For skeptics, Dr Snehal says that hypnosis is nothing like what is portrayed in films or television. “In fact, even though you are taken to a higher psychological state, your brain is most active and hence, is capable of taking in all the suggestions repeated to you. It is like feeding a programme into a computer memory to achieve target results. Similarly, once the mind is programmed and prepared, the body functions accordingly,” she explains.
HOW IT WORKS
First stage of labour: The secret of relaxation during the first stage of labour is maximum exhalation.

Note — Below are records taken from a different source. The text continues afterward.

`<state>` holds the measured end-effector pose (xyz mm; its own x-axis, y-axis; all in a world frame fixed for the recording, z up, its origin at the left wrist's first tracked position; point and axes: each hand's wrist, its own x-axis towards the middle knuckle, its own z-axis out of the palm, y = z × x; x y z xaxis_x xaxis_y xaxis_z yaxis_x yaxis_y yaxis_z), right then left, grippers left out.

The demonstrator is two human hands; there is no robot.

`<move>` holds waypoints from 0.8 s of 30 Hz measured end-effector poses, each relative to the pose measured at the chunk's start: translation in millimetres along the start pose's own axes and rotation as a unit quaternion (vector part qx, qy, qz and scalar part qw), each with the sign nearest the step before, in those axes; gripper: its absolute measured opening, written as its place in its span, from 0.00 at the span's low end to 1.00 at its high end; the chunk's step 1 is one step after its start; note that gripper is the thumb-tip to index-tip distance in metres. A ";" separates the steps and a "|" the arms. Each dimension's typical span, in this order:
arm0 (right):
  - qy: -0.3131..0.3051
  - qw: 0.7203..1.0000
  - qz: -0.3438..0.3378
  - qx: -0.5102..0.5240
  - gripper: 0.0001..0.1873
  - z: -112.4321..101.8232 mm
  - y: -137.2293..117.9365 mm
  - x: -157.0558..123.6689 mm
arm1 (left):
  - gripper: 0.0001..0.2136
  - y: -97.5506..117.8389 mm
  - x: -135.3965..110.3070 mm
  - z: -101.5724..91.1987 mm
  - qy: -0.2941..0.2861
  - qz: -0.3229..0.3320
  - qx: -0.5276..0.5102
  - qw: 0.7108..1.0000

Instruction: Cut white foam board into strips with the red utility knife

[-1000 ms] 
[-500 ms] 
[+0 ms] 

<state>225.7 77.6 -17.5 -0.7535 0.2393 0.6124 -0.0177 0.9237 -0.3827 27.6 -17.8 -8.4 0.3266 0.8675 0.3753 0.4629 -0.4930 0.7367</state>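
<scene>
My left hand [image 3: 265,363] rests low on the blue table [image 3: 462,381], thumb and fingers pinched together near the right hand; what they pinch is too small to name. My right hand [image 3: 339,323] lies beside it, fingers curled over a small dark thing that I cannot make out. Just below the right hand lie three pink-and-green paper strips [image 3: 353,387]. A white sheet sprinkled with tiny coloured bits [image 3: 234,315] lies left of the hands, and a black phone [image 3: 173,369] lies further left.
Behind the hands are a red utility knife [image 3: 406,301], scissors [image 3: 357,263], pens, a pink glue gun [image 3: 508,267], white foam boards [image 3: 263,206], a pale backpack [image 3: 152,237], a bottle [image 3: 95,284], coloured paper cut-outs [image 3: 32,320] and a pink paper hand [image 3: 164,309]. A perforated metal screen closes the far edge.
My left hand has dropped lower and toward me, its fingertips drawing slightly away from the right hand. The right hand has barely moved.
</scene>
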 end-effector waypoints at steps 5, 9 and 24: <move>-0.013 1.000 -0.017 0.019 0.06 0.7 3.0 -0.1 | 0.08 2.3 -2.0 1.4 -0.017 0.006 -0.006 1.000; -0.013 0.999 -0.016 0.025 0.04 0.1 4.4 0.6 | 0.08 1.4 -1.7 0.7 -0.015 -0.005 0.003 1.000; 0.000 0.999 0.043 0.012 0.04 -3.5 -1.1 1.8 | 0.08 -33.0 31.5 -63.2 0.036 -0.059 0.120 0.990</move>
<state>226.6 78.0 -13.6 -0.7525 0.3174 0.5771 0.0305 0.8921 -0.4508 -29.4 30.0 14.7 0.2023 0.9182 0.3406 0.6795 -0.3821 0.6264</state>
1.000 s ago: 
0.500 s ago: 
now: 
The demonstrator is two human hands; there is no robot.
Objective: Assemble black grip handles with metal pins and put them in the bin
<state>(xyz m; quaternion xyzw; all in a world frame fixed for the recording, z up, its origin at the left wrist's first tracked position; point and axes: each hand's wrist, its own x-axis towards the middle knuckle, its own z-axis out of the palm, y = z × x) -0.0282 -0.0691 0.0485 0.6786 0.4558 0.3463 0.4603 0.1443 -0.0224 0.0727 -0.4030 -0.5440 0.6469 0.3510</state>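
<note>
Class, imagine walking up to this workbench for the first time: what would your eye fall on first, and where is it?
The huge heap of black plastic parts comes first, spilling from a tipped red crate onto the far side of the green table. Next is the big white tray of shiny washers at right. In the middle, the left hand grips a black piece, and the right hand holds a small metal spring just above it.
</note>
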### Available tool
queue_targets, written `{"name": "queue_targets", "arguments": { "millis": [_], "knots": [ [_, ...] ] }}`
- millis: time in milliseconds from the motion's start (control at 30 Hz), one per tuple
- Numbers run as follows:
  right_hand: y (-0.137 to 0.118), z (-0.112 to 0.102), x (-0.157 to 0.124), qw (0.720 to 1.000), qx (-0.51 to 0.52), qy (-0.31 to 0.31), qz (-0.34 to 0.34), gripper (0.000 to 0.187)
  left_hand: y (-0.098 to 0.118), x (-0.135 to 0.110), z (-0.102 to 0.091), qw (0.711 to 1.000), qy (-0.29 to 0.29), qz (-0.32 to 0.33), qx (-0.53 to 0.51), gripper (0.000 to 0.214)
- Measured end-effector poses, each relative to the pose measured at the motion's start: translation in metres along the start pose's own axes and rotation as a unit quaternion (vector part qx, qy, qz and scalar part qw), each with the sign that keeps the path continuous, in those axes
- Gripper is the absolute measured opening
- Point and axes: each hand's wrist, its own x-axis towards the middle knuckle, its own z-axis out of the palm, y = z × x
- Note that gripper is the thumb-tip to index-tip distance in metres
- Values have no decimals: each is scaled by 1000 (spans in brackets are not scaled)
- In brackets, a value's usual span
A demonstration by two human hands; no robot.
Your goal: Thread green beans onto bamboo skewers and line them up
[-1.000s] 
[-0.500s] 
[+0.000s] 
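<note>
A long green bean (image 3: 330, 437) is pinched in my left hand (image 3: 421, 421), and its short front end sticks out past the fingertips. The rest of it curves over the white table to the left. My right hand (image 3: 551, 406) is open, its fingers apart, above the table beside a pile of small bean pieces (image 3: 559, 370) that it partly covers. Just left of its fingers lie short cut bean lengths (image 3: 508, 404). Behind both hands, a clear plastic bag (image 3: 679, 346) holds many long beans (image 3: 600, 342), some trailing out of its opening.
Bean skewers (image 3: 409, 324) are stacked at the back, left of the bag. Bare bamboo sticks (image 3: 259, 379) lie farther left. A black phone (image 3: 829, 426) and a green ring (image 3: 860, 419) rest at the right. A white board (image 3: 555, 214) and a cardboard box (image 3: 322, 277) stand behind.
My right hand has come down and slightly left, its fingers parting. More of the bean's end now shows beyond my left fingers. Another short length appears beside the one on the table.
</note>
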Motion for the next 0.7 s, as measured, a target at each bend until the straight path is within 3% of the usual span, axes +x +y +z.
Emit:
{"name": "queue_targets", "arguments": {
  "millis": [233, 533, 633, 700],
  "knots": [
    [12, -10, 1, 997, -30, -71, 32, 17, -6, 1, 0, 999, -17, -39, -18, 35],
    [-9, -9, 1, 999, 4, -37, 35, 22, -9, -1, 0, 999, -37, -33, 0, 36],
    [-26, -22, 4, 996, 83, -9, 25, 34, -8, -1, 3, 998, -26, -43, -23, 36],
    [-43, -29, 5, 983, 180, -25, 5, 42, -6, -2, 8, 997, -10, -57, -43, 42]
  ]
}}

Breathe in for the count of four seconds or as convenient and slowly breathe out for double the count. Repeat this process whenever the contraction is felt in the first stage of labour, while opening of the mouth of the cervix or dilating. An alternative to this process would be to breathe in air and breathe out reciting ‘aum’. You would feel relaxed and at peace with yourself with the simple breathing. At times, breathing in through the nose and exhaling through the mouth also helps. But remember, retaining the breath and thrashing with anxiety and clutching onto things can cause tension, exhaustion and discomfort. Periodically breathe out to ‘let go’. Second stage of labour: The second stage of labour starts when the mouth of the uterus (the cervix) is dilated completely. This is the time to actively push the baby out and not before that. When you experience the contraction, take a breath, hold it and push down hard. Continue this exercise till the contraction lasts. If exhausted, breath from the nose and exhale from your mouth. Be more focused with these breathing techniques in the second stage as this is the only way you can help your baby to come out. Continue blowing till the baby is out. After the contraction passes, you can relax and continue with abdominal breathing. Third stage of labour: This is the state of complete relaxation and bliss. Breathe normally. The placenta comes out and separates within five to 15 minutes and a slight uterine contraction may be felt during this period as the placenta slips out.
WHAT IT DOES
Practising hypnosis can have varied benefits. Some of them are as follows: The breathing techniques and affirmations sent across relaxes the body and mind, helps in minimising the response to fear and pain of labour. Since hypnosis depicts an aroused state of awareness, it makes the mother more energised and in control of herself during labour to initiate a smooth delivery. It makes one more responsive to the uterine contractions, due to total relaxation throughout the birthing process. It helps to deliver in a calm and peaceful environment, which means babies would be more calmer and alert in their future. Stops rapid blood loss. It lessens the complications during labour, with fewer interventions lowers blood pressure.